In wastewater news, the city is working on amending its On-site Wastewater Treatment (septic tank) Ordinance mailers to reflect citizens’ questions and concerns. In an effort to minimize stormwater pollutants into Trinidad Bay, property owners within city limits are being required to have their septic tanks inspected and, if necessary, upgraded. The first 50 mailers went out earlier this year, and according to City Manager Karen Suiker, “…most property owners have been amicable and cooperative.”

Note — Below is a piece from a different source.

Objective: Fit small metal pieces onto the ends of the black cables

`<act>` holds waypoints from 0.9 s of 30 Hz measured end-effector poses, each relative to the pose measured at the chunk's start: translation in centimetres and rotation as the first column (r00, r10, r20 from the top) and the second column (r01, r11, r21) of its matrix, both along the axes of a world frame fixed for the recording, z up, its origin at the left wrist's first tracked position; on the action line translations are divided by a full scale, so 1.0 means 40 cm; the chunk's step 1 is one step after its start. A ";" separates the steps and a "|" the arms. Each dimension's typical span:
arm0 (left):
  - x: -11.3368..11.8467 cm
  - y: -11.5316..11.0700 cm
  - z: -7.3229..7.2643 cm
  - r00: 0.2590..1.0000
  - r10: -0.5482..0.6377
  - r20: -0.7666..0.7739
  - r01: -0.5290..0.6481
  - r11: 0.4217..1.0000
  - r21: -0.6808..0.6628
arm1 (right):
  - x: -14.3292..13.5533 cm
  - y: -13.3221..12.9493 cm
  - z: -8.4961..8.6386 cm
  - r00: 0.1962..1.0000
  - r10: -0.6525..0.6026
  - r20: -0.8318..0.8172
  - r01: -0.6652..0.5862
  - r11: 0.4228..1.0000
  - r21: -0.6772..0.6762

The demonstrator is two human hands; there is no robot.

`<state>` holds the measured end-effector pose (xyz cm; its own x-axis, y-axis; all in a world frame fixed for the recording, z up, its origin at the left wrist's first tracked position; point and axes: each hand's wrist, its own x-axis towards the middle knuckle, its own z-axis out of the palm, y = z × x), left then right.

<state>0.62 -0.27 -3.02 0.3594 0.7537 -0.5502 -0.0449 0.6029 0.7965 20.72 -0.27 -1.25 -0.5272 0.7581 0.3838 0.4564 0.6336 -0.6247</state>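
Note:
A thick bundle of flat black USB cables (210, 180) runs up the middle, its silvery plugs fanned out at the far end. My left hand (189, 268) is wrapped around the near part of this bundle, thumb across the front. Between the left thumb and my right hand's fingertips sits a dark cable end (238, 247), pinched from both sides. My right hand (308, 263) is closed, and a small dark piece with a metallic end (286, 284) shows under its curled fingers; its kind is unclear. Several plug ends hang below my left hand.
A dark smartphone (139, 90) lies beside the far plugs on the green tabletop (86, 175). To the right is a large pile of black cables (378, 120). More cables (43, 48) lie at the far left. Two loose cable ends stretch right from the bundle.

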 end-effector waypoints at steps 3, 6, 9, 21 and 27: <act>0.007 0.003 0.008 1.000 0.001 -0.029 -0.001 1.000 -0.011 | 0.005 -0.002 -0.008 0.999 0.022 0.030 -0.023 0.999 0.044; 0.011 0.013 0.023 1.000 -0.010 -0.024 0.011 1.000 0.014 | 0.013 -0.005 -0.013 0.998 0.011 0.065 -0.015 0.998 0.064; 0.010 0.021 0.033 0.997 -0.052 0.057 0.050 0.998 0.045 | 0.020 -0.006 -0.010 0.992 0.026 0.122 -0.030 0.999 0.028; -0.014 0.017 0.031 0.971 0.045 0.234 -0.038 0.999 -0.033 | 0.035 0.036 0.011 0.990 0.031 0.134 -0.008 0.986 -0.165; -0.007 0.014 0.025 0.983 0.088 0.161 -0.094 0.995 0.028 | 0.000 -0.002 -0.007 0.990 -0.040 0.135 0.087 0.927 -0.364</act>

The water-quality control measures are required due to Trinidad’s status as one of California’s 34 Area of Special Biological Significance, which, according to the California Environmental Protection Agency “support an unusual variety of aquatic life, and often host unique individual species”. Such areas are monitored and maintained for water quality by the state, and the city must remain compliant.

In addition, Trinidad is a Gateway Community for the California Coastal National Monument, the national maritime monument covering 1,100 miles of California’s coast from Mexico to Oregon.

The city is also working on over $9 million worth of grant-funded projects ranging from wastewater treatment to assessing the impact of sea-level rise.

“It’s actually quite amazing for a small town,” said Suiker. “The difficulty this presents us is that we are held to the same standards and expectations as much larger entities with regard to reporting, tracking and financial accountability and meeting grant deliverables and so forth.”

Suiker said this can create a bit of a juggling act for the city’s very small staff.

Some of the grant projects include $1.7 million for sediment reduction in Luffenholtz Creek, $2.5 million for stormwater management improvement, and $294,000 for the city’s participation in the North Coast Stormwater Coalition.

The Luffenholtz Creek project is being funded by the California Department of Public Health, and the stormwater management project is being funded by 2006’s Prop 84, which raised $5.4 billion through the sale of general obligation bonds. The North Coast Stormwater Coalition participation is being funded by the California Department of Conservation.

Also, at no initial cost to the city, the Arcata-based planning, permitting, and consulting firm Streamline Planning Consultants has submitted a Climate Change Sea Level grant application for $50,000 to study the effects of predicted sea-level rise on the Trinidad area.